Assignment:
The answer consists only of the lines from the beginning of the listing below to the line holding "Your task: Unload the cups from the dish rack", inclusive, with every picture removed.

Collected data:
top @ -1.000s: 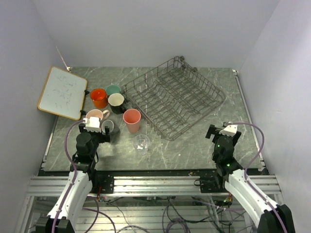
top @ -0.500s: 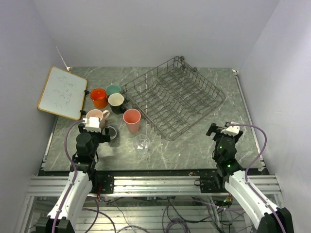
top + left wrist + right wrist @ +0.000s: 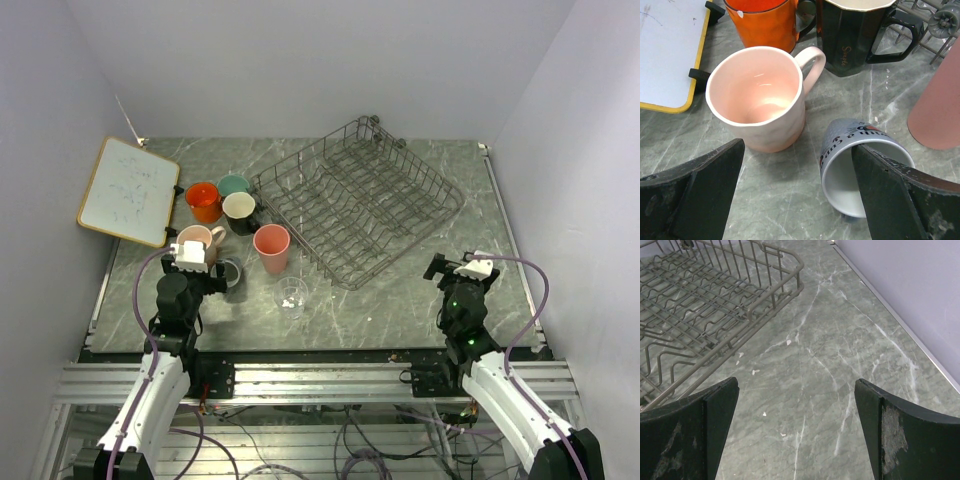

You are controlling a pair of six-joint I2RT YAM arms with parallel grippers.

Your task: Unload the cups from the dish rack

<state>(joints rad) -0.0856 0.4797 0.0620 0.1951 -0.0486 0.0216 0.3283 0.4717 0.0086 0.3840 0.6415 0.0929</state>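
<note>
The grey cup (image 3: 850, 145) bears dark lettering, seemingly "with a cup". Gold script on the black mug (image 3: 852, 35) is illegible.

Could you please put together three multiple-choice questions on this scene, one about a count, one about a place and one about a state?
1. How many cups stand on the table outside the dish rack?
A. three
B. seven
C. ten

2. Where is the clear glass?
A. in the dish rack
B. on the whiteboard
C. on the table, nearer its near edge than the tall pink tumbler

3. How is the left gripper?
A. shut on a mug
B. open, holding nothing
C. shut on the glass

Key:
1 B, the top view shows seven cups left of the rack and none in it.
2 C, the glass stands on the marble just in front of the tumbler.
3 B, its fingers stand wide apart in the wrist view.
</note>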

Result of this exercise:
top @ -1.000s: 
top @ -0.500s: 
top + left wrist + right wrist @ +0.000s: 

You are controlling a pair of six-joint I2RT YAM arms with parallel grippers.

Your task: Unload the cups from the dish rack

Now the exercise is complete.